В то же время приложены были все старания к тому, чтобы поддержать хорошие отношения как с Персией, так и со Спартой. По требованию персидского царя Хабрий был отозван из Египта, где он со времени заключения мира занят был организацией обороны страны; напротив, Ификрат получил позволение вступить в персидскую службу на время экспедиции против Египта (379 г.). В самой Греции Афины не препятствовали Спарте подчинить себе Мантинею и завладеть Фиванской крепостью, и оппозиция с полным правом могла упрекать правительство в том, что олигархическая реакция в Фивах произошла с его ведома и по его желанию. Кажется даже, что Афины теперь уступили настояниям Спарты и отказались от власти над Делосом и его богатым храмом, которую они сначала, — правда, вопреки точному смыслу Анталкидова мира, — еще пытались удержать в своих руках.

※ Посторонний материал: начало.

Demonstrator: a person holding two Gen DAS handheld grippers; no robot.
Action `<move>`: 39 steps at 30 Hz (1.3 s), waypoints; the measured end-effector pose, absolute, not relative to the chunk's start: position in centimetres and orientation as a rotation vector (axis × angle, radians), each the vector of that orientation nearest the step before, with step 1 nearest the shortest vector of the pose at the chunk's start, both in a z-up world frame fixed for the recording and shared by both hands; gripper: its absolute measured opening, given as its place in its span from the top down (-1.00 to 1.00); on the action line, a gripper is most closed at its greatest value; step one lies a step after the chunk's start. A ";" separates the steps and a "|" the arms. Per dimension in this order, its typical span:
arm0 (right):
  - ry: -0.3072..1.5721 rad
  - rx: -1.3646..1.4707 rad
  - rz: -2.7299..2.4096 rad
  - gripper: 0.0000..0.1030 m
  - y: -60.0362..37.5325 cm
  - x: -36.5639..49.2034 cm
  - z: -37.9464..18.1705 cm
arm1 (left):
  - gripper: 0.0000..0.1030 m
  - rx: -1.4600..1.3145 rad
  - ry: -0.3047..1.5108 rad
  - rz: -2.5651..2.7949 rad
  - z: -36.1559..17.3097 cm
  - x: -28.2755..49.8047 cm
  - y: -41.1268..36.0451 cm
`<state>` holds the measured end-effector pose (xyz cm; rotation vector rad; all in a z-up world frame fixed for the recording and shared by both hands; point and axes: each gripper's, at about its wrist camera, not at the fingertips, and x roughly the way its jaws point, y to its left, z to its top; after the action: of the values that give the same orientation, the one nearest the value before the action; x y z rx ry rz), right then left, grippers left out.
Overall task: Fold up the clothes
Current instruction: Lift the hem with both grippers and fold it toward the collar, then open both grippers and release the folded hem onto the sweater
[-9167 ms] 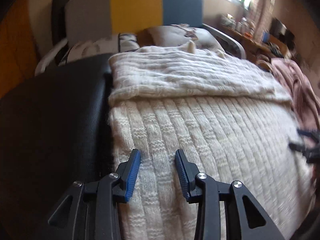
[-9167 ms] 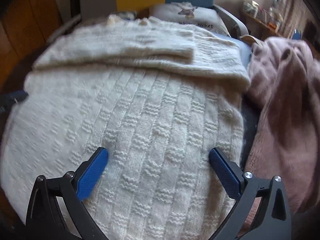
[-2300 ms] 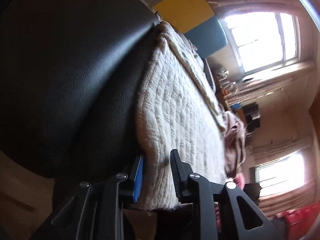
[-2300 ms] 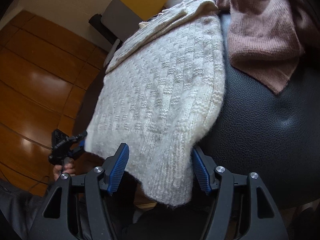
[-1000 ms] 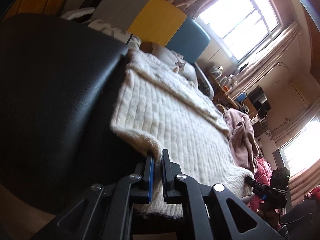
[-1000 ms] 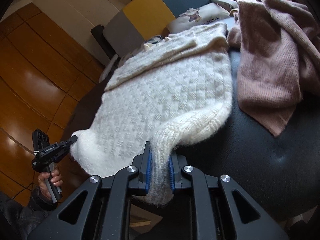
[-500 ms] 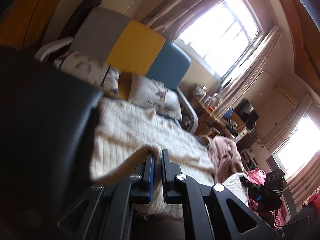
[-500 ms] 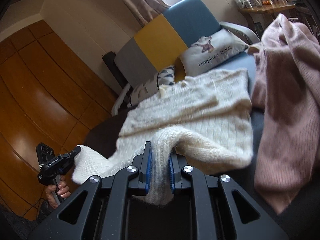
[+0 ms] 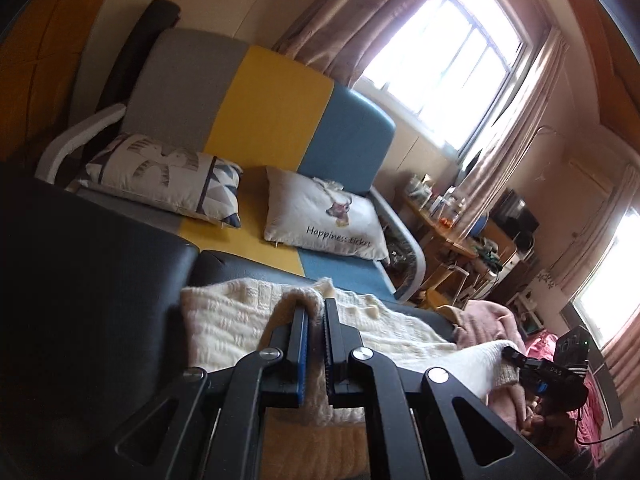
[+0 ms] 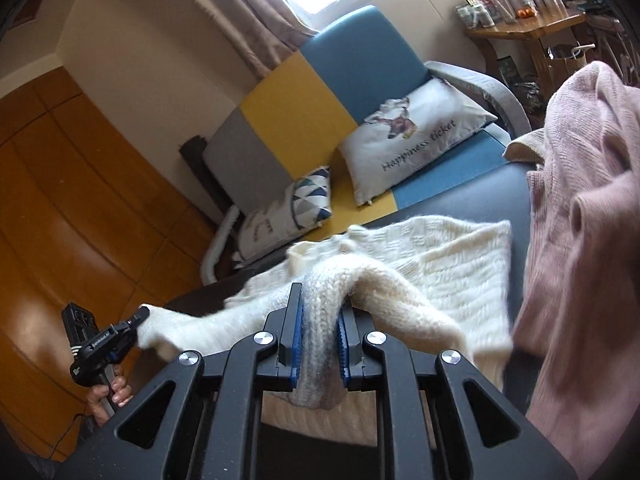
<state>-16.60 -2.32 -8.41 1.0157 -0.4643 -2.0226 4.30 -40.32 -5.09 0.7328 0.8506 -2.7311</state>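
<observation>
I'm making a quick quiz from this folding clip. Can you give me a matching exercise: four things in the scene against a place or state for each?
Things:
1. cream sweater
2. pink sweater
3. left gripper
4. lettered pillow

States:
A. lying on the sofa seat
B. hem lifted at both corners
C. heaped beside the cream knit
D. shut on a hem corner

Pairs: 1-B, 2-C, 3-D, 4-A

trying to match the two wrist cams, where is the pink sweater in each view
Left wrist: pink sweater is small at lower right, past the cream sweater, just above the right gripper.
Right wrist: pink sweater fills the right edge, heaped beside the cream sweater.
Shared landmark: the "Happiness ticket" pillow, mid-frame in the left view, upper right of centre in the right view.
</observation>
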 end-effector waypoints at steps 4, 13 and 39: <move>-0.439 1.071 -2.039 0.71 -3.7 -19.2 -10.2 | 0.90 0.795 0.843 -2.705 -6.9 0.9 -41.2; -0.495 1.203 -2.017 0.71 -4.9 -23.6 -13.9 | 0.88 0.906 0.910 -2.607 -10.2 -3.1 -44.3; -0.785 1.376 -1.906 0.06 -2.6 -28.2 -14.3 | 0.70 1.098 0.865 -2.461 -12.7 -6.5 -47.0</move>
<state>-28.23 -2.60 -14.25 1.3760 -0.7845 -1.9063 -6.48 -47.00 -12.75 1.0981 0.8646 -2.4615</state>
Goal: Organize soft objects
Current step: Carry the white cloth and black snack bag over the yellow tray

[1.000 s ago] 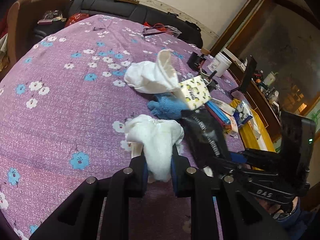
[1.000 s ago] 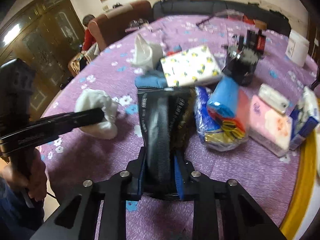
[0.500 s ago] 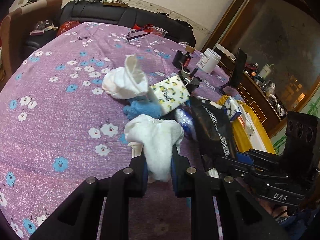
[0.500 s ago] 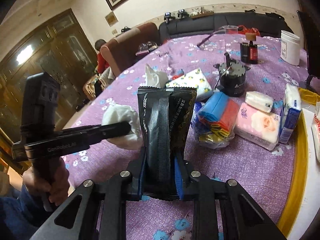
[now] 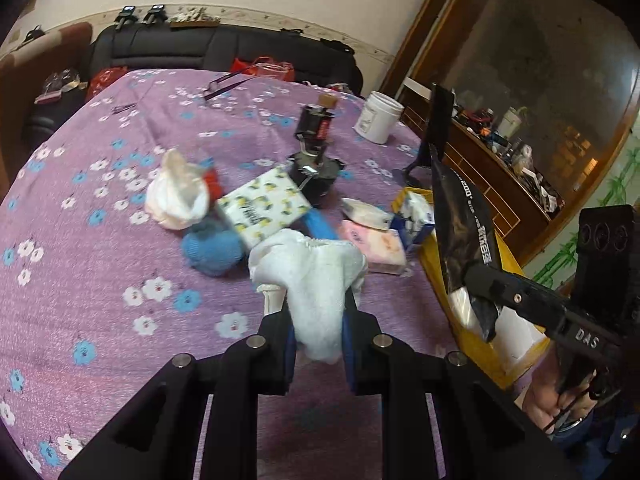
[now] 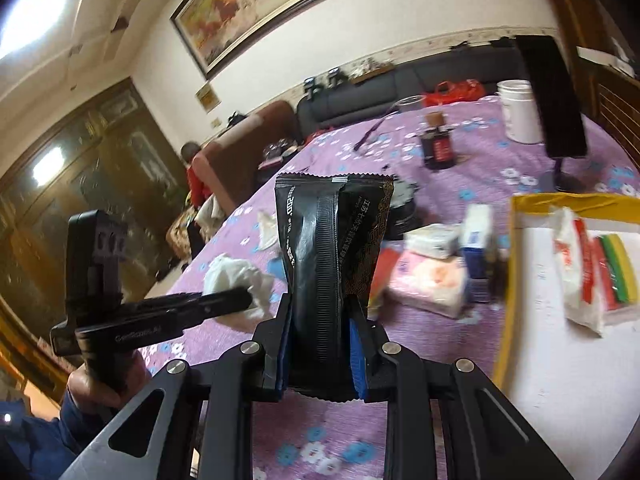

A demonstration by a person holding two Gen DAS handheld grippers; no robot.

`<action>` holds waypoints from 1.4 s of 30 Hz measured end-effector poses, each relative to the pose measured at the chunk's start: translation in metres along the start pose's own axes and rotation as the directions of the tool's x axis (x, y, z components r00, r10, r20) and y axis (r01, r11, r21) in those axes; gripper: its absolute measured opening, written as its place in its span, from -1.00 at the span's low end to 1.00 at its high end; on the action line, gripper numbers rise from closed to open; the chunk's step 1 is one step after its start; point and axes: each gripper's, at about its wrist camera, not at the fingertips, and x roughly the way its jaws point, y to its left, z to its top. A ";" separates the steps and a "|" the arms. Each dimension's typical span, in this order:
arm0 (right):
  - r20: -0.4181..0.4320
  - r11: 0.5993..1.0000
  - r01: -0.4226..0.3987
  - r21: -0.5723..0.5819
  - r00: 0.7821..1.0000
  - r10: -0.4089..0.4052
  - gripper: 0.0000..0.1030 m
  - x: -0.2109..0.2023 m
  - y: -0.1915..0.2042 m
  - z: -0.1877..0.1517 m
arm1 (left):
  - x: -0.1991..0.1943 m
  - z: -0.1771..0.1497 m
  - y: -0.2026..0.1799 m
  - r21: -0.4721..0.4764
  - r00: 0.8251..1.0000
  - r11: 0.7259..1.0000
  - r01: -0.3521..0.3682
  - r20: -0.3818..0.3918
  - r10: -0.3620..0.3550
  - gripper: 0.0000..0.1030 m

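Purple flowered cloth (image 5: pixel 120 280) spread over the bench, white lidded tub (image 5: pixel 378 118) near the far edge beside a black stand (image 5: pixel 438 128), dark sofa (image 5: pixel 208 54) along the wall, framed painting (image 6: pixel 256 4) up high, brown armchair (image 6: pixel 240 152) at the left, carved wooden doors (image 6: pixel 80 184) behind it

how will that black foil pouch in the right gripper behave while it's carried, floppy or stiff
The black foil pouch probably stays fairly stiff: it stands upright above the right gripper without drooping. It looks soft-filled, since its lower part pinches in between the jaws. The glossy film may be slippery, so it could slide if the grip loosens.
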 end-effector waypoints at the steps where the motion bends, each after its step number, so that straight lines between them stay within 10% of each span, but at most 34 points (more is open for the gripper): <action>1: 0.009 1.000 0.008 0.012 1.000 -0.008 -0.48 -0.004 -0.006 0.000 | 0.002 0.001 -0.005 0.009 1.000 1.000 0.006 -0.003 -0.006 -0.65; 18: 0.098 0.959 0.181 0.220 0.974 -0.206 -0.49 -0.075 -0.100 -0.002 | 0.060 0.008 -0.122 0.185 0.978 0.965 0.188 -0.130 -0.165 -0.65; 31: -0.011 0.839 0.434 0.328 0.890 -0.457 -0.49 -0.104 -0.169 -0.014 | 0.138 -0.001 -0.198 0.231 0.928 0.926 0.298 -0.299 -0.224 -0.65; 42: -0.076 0.802 0.486 0.348 0.867 -0.493 -0.45 -0.107 -0.183 -0.016 | 0.170 -0.010 -0.218 0.247 0.913 0.919 0.307 -0.348 -0.212 -0.64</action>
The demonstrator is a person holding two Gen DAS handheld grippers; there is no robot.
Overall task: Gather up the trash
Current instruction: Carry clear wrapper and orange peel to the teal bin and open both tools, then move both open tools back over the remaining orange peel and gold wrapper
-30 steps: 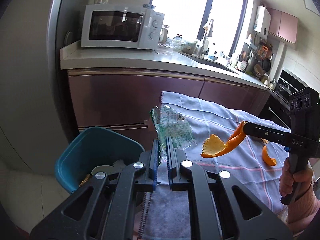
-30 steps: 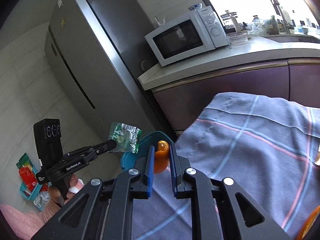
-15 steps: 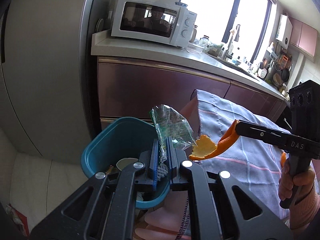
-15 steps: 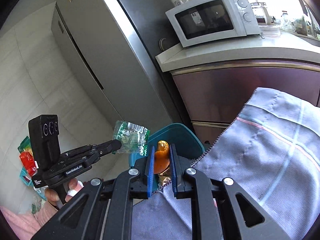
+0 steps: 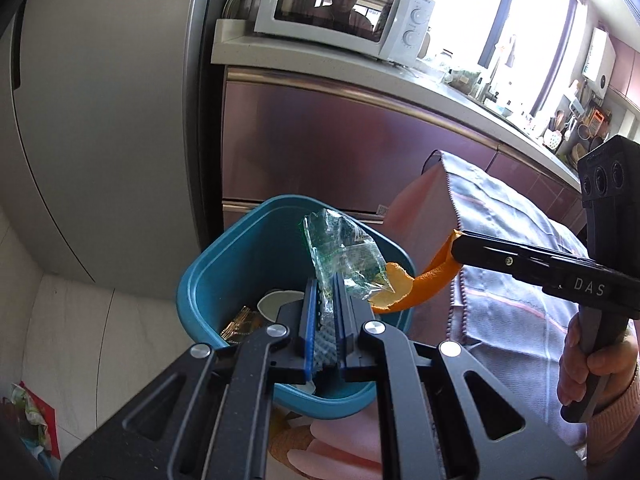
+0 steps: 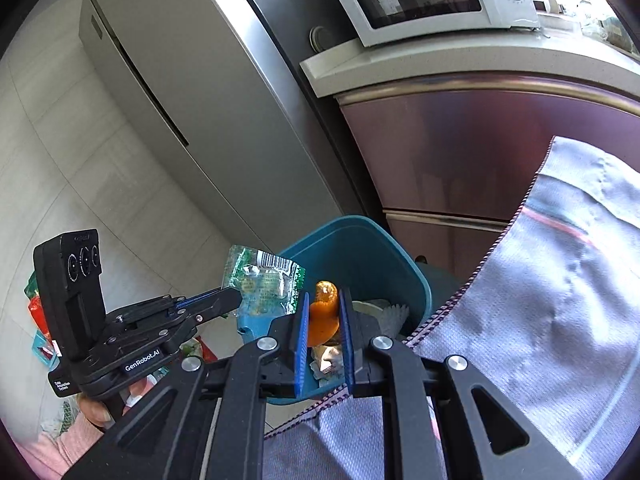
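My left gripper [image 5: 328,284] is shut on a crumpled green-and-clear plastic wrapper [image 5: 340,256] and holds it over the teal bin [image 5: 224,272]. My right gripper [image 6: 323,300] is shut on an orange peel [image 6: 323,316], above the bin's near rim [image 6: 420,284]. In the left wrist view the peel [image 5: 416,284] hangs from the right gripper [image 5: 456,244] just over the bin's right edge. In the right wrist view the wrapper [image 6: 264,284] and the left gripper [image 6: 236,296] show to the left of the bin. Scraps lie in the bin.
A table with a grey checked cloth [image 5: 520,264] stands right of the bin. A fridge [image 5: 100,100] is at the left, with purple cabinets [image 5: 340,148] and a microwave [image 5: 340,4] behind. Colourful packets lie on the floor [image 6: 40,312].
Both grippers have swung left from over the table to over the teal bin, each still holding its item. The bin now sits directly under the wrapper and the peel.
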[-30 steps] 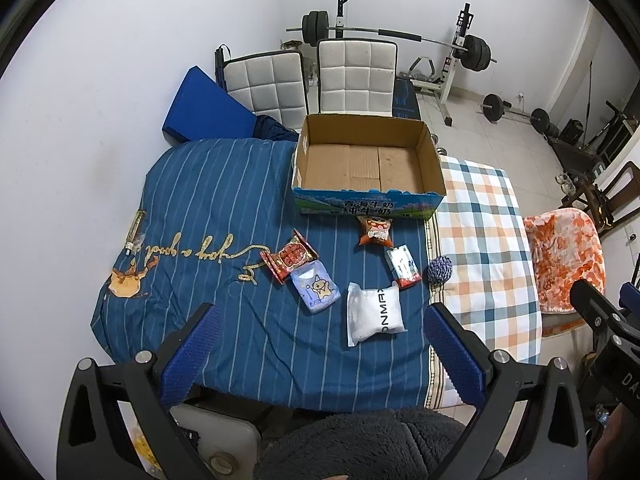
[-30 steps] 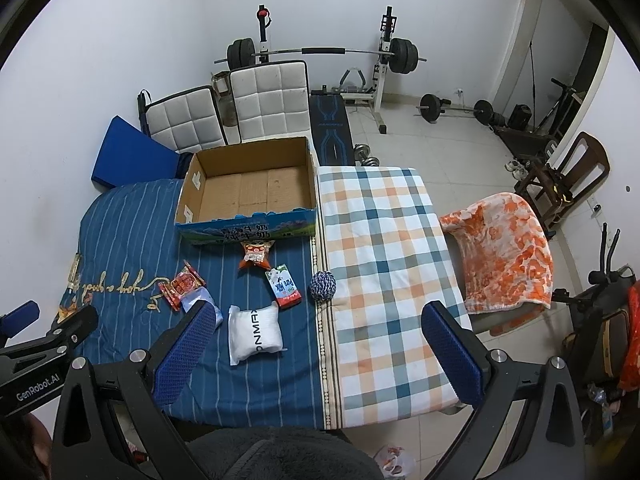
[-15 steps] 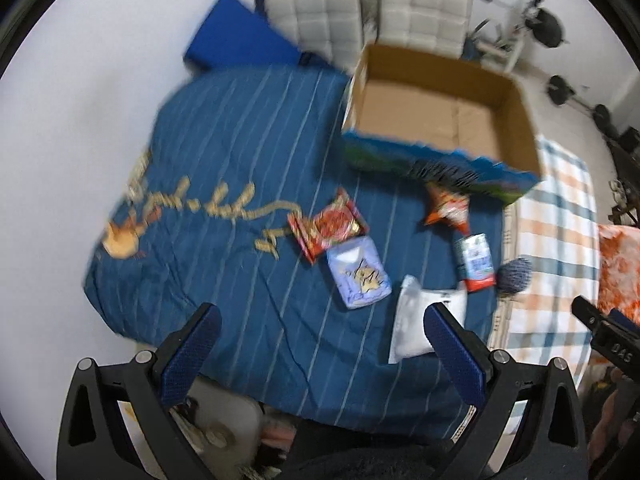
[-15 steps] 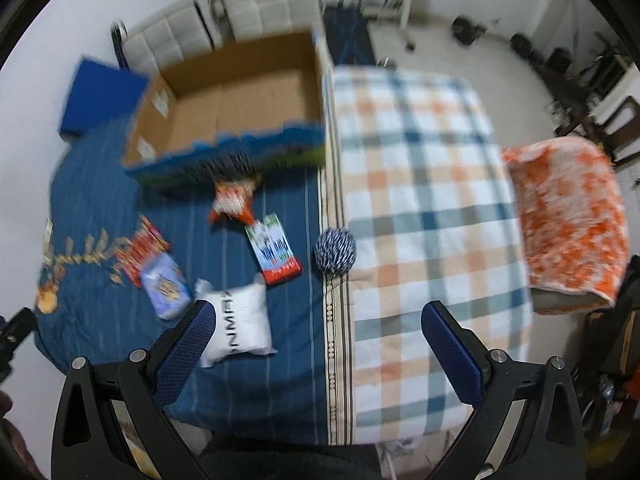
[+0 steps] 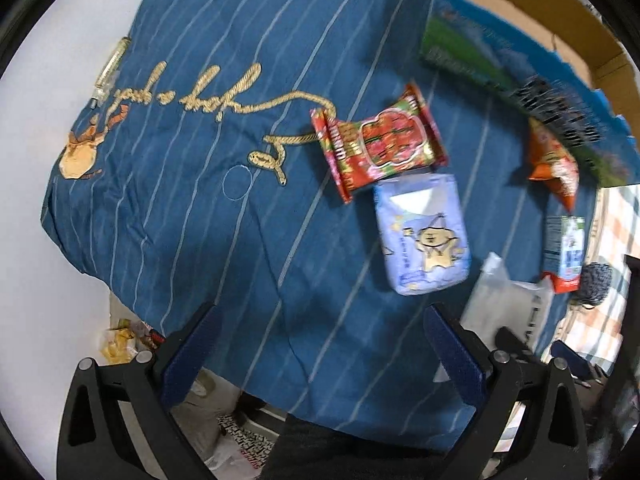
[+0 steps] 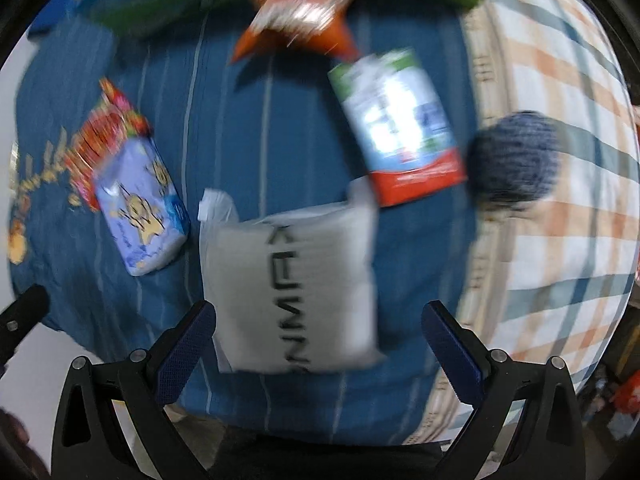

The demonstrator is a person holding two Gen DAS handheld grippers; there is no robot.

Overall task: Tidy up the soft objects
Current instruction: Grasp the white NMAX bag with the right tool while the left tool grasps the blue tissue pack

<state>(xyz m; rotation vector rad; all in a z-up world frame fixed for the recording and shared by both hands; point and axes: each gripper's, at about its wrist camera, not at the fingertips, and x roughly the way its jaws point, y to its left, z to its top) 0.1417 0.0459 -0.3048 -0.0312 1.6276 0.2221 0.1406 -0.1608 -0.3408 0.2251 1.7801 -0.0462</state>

Однако фиванским изгнанникам Афины дали у себя убежище, и они сделались, конечно, предметом всеобщего сочувствия в демократическом городе. Поэтому они не остались без поддержки, когда в середине зимы 379/378 г. начали подготовлять переворот с целью освобождения Фив. В заговоре приняли участие даже два афинских стратега; исподтишка был приготовлен отряд войска, который должен был служить опорой движению в случае удачи. Один из эмигрантов, Мелон, вместе с шестью товарищами пробрался через беотийскую границу; им удалось, не возбудив подозрений, поздним вечером войти в Фивы, где у них был сообщник в лице государственного секретаря Филлида. Полемархи подверглись неожиданному нападению во время пирушки и были умерщвлены; убит был также Леонтиад, который четыре года назад бросил Фивы в руки спартанцев. После этого восстали граждане, афиняне подоспели на помощь и вместе с фиванцами приступили к штурму Кадмеи. Спартанские военачальники, не рассчитывая устоять против врага, сдали крепость, выговорив себе право свободного отступления. В Фивах установлен был демократический строй и освободитель Мелон избран в полемархи; вместе с ним избраны были его товарищ Пелопид, один из семи эмигрантов, приехавших из Афин, и Харон, давший в своем доме приют заговорщикам. В том, что со стороны Спарты предстоит страшная расправа, разумеется, никто не сомневался. Поэтому сделана была попытка прийти к соглашению с нею; Фивы изъявили готовность сохранить союз, который олигархическое правительство заключило со Спартою.
Но после всего, что произошло, Спарта, конечно, не могла согласиться на эти предложения; для того, чтобы положение, занятое государством со времени Анталкидова мира, не потерпело тяжелого удара, честь оружия должна была во что бы то ни стало быть восстановлена. Офицеры, командовавшие войском в Кадмее, были казнены или приговорены к уплате тяжелого штрафа; и еще зимою в Беотию была послана пелопоннесская армия под начальством юного царя Клеомброта, который унаследовал трон своего брата Агесипола II после его преждевременной смерти под Олинфом. Об осаде, конечно, нечего было думать в эту пору года; а так как неприятель отказывался от сражения и в Фивах не произошло восстания против демократического правительства, то Клеомброту ничего другого не оставалось, как пуститься в обратный путь после 16-дневной стоянки на высотах Киноскефал, в южной части города. Одна треть войска оставлена была в Феспиях для наблюдения за фиванцами и для охраны второстепенных городов Беотии.
Если, таким образом, экспедиция в военном отношении не дала никаких результатов, зато появления пелопоннесской армии на границе Аттики было достаточно, чтобы отбить у афинян всякую охоту к войне. Оба стратега, самовольно оказавшие помощь фиванским демократам, были приговорены к смерти, и один из них действительно был казнен, тогда как другой отправился в изгнание. Фивы были совершенно изолированы, и этим, казалось, была решена участь восстания демократов.
Но рассеять недоверие правящих кругов Спарты к аттической политике было нелегко. Самое меньшее, чего можно было опасаться со стороны Афин, это — нейтралитета, благоприятного Фивам; но кто мог поручиться за то, что радикальной партии в конце концов все-таки не удастся увлечь государство к деятельному участию в войне? Не лучше ли было предупредить опасность? Ввиду этих соображений Сфодрий, командовавший войском в Феспиях, решился напасть на Пирей. Он рассчитывал пройти расстояние от беотийской границы до Пирея — 50 километров — в одну зимнюю ночь; но этот расчет оказался ошибочным: когда начало светать, войско находилось лишь у Элевсина на Фриасийской равнине. Смелое предприятие окончилось неудачей, Сфодрий принужден был вернуться, причем дело не обошлось без разграбления пограничных аттических деревень.